### Assignment
An exact copy of the lines, starting at the top of the listing and ending with the line that has "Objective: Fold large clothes", is the required answer. Pictures are not part of it.

┌──

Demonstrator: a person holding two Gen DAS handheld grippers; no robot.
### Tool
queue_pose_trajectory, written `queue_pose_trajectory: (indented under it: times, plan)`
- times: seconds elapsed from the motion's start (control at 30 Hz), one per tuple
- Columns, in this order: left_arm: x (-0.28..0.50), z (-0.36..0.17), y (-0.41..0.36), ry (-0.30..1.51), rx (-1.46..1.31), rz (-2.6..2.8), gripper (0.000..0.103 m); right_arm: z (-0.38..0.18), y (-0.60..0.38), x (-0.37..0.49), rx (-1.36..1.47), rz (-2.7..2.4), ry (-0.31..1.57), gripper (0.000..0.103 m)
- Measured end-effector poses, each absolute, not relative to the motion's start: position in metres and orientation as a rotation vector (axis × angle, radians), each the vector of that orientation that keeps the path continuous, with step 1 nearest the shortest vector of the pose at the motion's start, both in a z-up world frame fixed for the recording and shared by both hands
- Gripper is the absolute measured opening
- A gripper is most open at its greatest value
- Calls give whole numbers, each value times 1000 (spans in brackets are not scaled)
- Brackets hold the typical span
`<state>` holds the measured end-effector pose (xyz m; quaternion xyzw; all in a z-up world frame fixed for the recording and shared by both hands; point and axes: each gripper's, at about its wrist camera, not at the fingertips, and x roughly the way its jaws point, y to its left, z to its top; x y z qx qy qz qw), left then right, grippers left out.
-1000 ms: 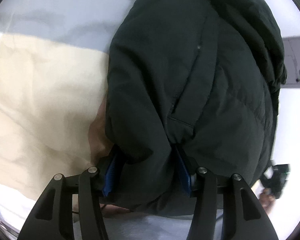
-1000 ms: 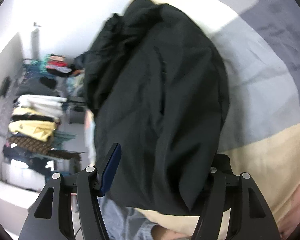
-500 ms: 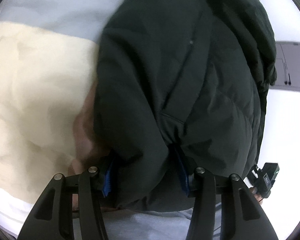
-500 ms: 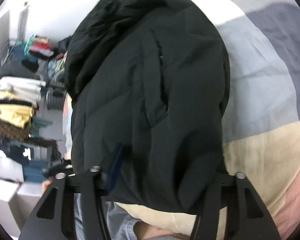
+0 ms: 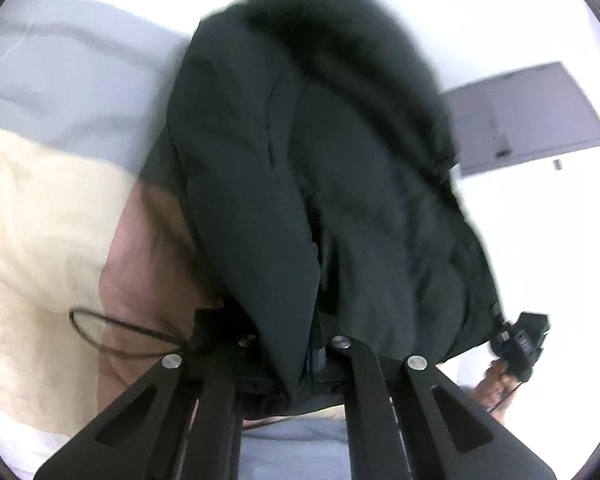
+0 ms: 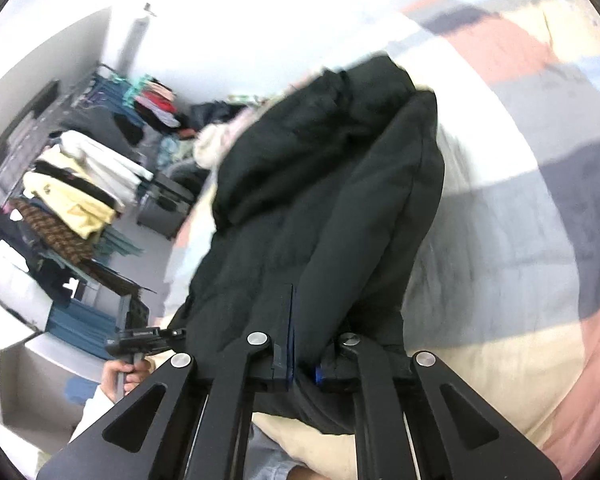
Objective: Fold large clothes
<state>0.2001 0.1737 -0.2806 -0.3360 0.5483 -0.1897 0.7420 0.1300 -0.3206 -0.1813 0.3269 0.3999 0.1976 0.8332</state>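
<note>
Black padded fabric fills both views: a dark jacket (image 5: 320, 184) hangs bunched above a bed (image 5: 40, 208) with a patchwork cover of cream, grey and pink. The left hand-held gripper (image 5: 296, 344) pinches a fold of its lower edge, fingers drawn close on the cloth. The right hand-held gripper (image 6: 304, 360) likewise clamps the jacket (image 6: 324, 208) hem between its blue-padded fingers (image 6: 288, 340). Beyond it, a clothes rack (image 6: 72, 184) stands near the wall, full of garments.

Black puffy jacket (image 5: 320, 184) (image 6: 324, 216), bunched, draped lengthwise over colour-block bedspread, hem nearest cameras.
</note>
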Motion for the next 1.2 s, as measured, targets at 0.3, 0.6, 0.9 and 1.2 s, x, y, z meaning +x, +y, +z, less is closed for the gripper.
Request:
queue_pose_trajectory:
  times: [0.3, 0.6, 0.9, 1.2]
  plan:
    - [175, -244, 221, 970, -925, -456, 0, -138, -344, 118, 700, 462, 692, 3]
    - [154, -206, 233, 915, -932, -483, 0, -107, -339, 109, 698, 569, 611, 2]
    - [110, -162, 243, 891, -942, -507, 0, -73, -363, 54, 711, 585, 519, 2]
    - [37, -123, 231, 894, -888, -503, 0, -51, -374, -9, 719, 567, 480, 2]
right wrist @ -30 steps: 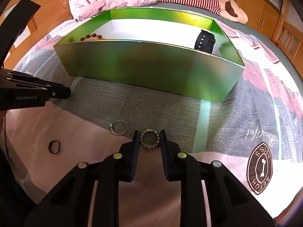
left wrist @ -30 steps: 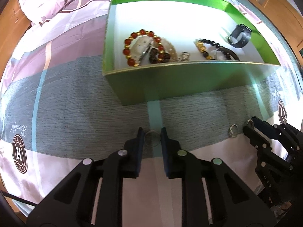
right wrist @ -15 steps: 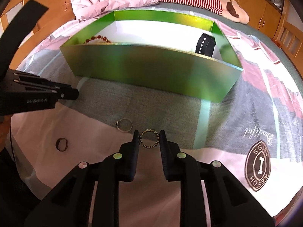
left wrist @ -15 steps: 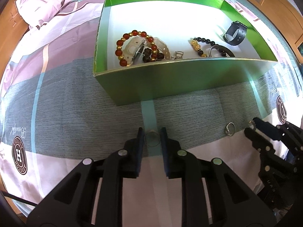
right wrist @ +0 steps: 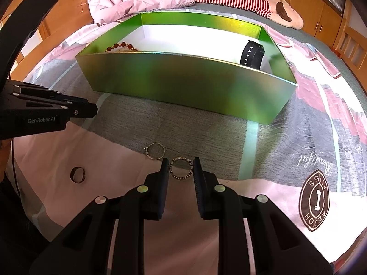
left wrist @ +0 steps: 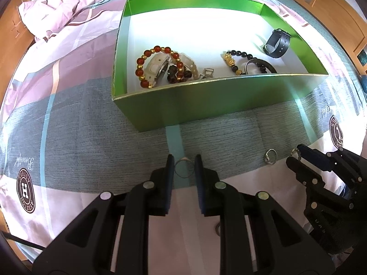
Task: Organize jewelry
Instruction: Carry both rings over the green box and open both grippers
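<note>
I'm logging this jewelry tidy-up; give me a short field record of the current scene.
left hand-held gripper: shut on thin ring
right hand-held gripper: shut on studded ring
green box: holds bead bracelets, black watch
loose on bedspread: stone ring, dark ring

Your green box (left wrist: 206,100) reads as card with a glossy, metallic-sheen outer wall and a matt white paper floor. The bedsheet (left wrist: 91,142) is printed cloth — its grey band looks finely ribbed, its pink areas smooth. The thin ring (left wrist: 184,167) looks like polished metal; the studded ring (right wrist: 181,168) looks metallic with a rough, beaded face. The red-and-gold bracelet (left wrist: 158,65) carries glossy beads. The black watch (left wrist: 276,44) has a matt strap, rubber or plastic by its look. Both your grippers show matt black plastic bodies with bright metal pins — the left gripper (left wrist: 184,167) and the right gripper (right wrist: 180,168) alike. The cupboards (right wrist: 305,2) are satin-finished wood.
</note>
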Available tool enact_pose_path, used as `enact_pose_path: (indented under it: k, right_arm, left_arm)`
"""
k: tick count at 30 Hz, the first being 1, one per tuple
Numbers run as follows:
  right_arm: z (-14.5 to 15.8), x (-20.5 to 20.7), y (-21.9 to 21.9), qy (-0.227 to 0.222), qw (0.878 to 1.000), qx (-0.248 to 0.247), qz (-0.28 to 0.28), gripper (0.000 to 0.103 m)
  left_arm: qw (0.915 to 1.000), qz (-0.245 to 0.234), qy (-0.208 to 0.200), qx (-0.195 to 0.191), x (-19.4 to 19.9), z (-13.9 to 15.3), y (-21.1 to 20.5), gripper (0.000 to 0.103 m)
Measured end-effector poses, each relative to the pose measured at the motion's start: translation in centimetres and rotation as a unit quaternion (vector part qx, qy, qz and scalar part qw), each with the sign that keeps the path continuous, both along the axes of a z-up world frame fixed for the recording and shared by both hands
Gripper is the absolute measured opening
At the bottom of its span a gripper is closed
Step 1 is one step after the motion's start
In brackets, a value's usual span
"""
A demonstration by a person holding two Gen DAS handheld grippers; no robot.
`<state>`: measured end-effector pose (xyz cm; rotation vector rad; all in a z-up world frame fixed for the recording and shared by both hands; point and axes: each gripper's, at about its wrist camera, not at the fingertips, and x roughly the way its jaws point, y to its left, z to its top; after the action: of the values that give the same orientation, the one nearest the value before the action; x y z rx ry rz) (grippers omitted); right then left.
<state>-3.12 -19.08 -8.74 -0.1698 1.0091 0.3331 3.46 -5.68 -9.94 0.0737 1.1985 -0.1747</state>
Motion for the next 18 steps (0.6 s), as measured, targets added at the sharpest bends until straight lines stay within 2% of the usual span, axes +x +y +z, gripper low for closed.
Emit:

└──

### Solution to this task
Demonstrator: a person holding two Gen DAS handheld grippers; no robot.
### Tool
queue_pose_trajectory, written `queue_pose_trajectory: (indented under it: times, plan)`
- times: seconds elapsed from the motion's start (control at 30 Hz), one per tuple
- Columns, in this order: left_arm: x (-0.28..0.50), z (-0.36..0.17), y (-0.41..0.36), ry (-0.30..1.51), rx (-1.46..1.31), rz (-2.6..2.8), gripper (0.000..0.103 m); right_arm: z (-0.38..0.18), y (-0.60..0.38), x (-0.37..0.49), rx (-1.36..1.47), rz (-2.7..2.4), ry (-0.31..1.57), gripper (0.000..0.103 m)
- Measured end-effector poses, each absolute, not relative to the motion's start: position in metres and orientation as a rotation vector (axis × angle, radians), each the vector of that orientation that keeps the path continuous, with step 1 nearest the shortest vector of the pose at the motion's start, both in a z-up world frame fixed for the recording and shared by both hands
- Gripper is the absolute measured opening
- A gripper is most open at its greatest value
- Calls give whole numbers, each value times 1000 (spans in brackets are not scaled)
- Brackets hold the typical span
`<state>` holds the measured end-effector pose (xyz m; quaternion xyzw; all in a z-up world frame fixed for the recording and shared by both hands; point and axes: each gripper's, at about its wrist camera, not at the fingertips, and x roughly the way its jaws point, y to its left, z to its top; x y z qx qy qz qw), left then right, grippers left out.
-1000 ms: 
-1000 ms: 
-500 ms: 
-500 ms: 
+0 ms: 
+0 ms: 
Objective: Fold large clothes

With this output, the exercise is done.